Robust, yet keenly finessed, this ensemble of lightweight structures evokes an era when modernism was in top gear; when exuberant design was central to the great road trip.
If ever there is the opportunity for an architect to cut and run, a roadside toilet and amenities block is it.
Taking their cue for the road between Melbourne and Shepparton – a distance of some 180 kilometres – BKK Architects of Melbourne has delivered an absolute treat for its client, VicRoads, and the thousands of motorists who will be grateful that someone actually bothered to invest design in this typically ignored type.
Cumbersome and ponderous amenities blocks have always had a place in the hearts of the long-distance road traveller and that is what makes BKK’s efforts such a show-stopper. There will always be party poopers unable to imagine, or much less care, that such an essential public service should demonstrate any flair.
Practice Director Julian Kosloff says CWRA was an opportunity to imbue the project with a value not normally associated with roadside rest-areas. “We were really interested in the 1950s American roadside diners, Australian service stations and roadside comfort amenities that are such a part of the travelling experience.”
Kosloff says the rest stop is part of a grand cultural institution made famous by iconic symbols such as the big guitar, big prawn, the big banana and big pineapple. “In its own way this is Shepparton’s homage to that tradition,” he says.
Architecture is often a subconscious experience and it’s the memory or recollection of the past that gives modernity meaning.
The striped canopy of Stramit Xtraspan™ 900 made from COLORBOND® steel has an almost carnival tent quality.
“Standing beneath the roof there is a sense of something quite modernist and soaring, yet viewed from a distance the building conveys another language of road-building and agricultural sheds.”
Steel was an obvious language for the architects to achieve the level of strength and fit within the landscape.

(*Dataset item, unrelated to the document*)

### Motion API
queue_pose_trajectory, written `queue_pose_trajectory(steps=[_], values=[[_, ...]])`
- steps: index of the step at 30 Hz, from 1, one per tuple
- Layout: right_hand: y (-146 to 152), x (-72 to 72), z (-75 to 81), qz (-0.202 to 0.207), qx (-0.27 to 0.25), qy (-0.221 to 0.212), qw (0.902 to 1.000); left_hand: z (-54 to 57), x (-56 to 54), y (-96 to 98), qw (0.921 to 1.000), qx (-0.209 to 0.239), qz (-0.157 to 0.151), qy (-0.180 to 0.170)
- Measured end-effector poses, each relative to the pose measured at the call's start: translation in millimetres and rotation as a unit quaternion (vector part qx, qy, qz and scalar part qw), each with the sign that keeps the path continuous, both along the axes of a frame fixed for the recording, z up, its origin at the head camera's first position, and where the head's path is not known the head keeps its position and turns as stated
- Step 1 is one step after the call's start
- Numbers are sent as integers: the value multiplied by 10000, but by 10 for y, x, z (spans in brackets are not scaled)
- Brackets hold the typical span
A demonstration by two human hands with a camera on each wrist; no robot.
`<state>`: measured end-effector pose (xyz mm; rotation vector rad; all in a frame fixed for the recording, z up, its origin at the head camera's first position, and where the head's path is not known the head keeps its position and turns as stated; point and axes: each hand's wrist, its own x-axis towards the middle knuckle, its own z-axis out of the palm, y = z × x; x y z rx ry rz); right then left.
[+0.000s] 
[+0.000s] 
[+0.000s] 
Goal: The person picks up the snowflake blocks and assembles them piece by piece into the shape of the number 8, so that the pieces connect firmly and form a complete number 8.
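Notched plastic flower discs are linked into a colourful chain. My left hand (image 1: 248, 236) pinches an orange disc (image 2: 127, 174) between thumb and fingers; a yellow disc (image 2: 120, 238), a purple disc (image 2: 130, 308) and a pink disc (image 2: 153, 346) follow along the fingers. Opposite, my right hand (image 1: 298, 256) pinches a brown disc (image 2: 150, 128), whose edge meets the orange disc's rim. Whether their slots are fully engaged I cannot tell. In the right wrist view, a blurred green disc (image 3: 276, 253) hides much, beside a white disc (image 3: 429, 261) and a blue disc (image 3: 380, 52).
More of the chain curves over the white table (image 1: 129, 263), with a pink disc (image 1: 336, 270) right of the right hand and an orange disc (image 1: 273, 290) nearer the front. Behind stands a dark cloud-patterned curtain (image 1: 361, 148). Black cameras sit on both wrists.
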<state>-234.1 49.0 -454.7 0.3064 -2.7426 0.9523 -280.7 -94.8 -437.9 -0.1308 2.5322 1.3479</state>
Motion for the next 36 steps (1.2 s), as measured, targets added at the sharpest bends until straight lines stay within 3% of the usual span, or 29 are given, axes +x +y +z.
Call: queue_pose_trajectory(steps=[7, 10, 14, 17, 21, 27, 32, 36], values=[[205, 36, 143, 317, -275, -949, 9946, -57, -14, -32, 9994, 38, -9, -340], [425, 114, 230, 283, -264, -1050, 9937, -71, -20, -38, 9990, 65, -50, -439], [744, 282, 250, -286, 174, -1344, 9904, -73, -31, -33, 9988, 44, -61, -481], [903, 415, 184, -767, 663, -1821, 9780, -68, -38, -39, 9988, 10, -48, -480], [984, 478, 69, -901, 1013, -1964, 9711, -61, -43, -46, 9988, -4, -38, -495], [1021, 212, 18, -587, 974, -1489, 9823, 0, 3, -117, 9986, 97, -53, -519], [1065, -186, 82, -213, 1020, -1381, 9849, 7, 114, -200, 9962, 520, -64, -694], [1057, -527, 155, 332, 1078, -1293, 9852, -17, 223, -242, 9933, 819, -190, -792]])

“Steel allowed us to achieve the cantilevered roof, which appears disconnected from the facilities below, as well as the random scatter of columns,” Kosloff says. “There is a dexterity of material and its ability to defy gravity.”
Julian Kosloff, Practice Director, BKK Architects
The floating rippled steel roof and ceiling/soffit utilises Stramit Xtraspan™ 900 made from COLORBOND® steel in the colours Nightsky® and Surfmist®. Stramit Xtraspan™ 900 was also used for in-situ formwork on the corrugated concrete pod ‘skins’ to develop a consistent language and material typology. The resulting flat and curvilinear forms are light-catchers and shadow-makers that work in juxtaposition. Raking and reflected daylight dances in and around these mini-‘silos’ to provide a more visible, secure environment.
The great patterned roofing made from COLORBOND® steel held aloft by a bare minimum of means – patterned and punctuated with apertures – deftly introduces vertical daylight. It is this sense of prevailing lightness that is the dominant experience of floating fabric held aloft by simple means using steel columns, with factory-applied paint finish in Dulux light metallic grey.
The variegated stripe of the corrugated steel echoes the furrowed earth. A fully convincing structural and surface rhythm is created by the concrete pods cast from Stramit Xtraspan™ 900 in COLORBOND® steel to provide a precisely authentic surface profile.
One of the key advantages associated with using steel was the ability to shop draw and produce precise construction elements in a factory setting for on-site assembly. “We worked closely with the shop drawer because it is quite a complex form,” Kosloff explains.
“For example, each corner of the roof has a different height, which gives it a twisting, warped effect.” Working in this way meant the components of the complex job were pre-fabricated prior to delivery, and then easily slotted together, like Meccano.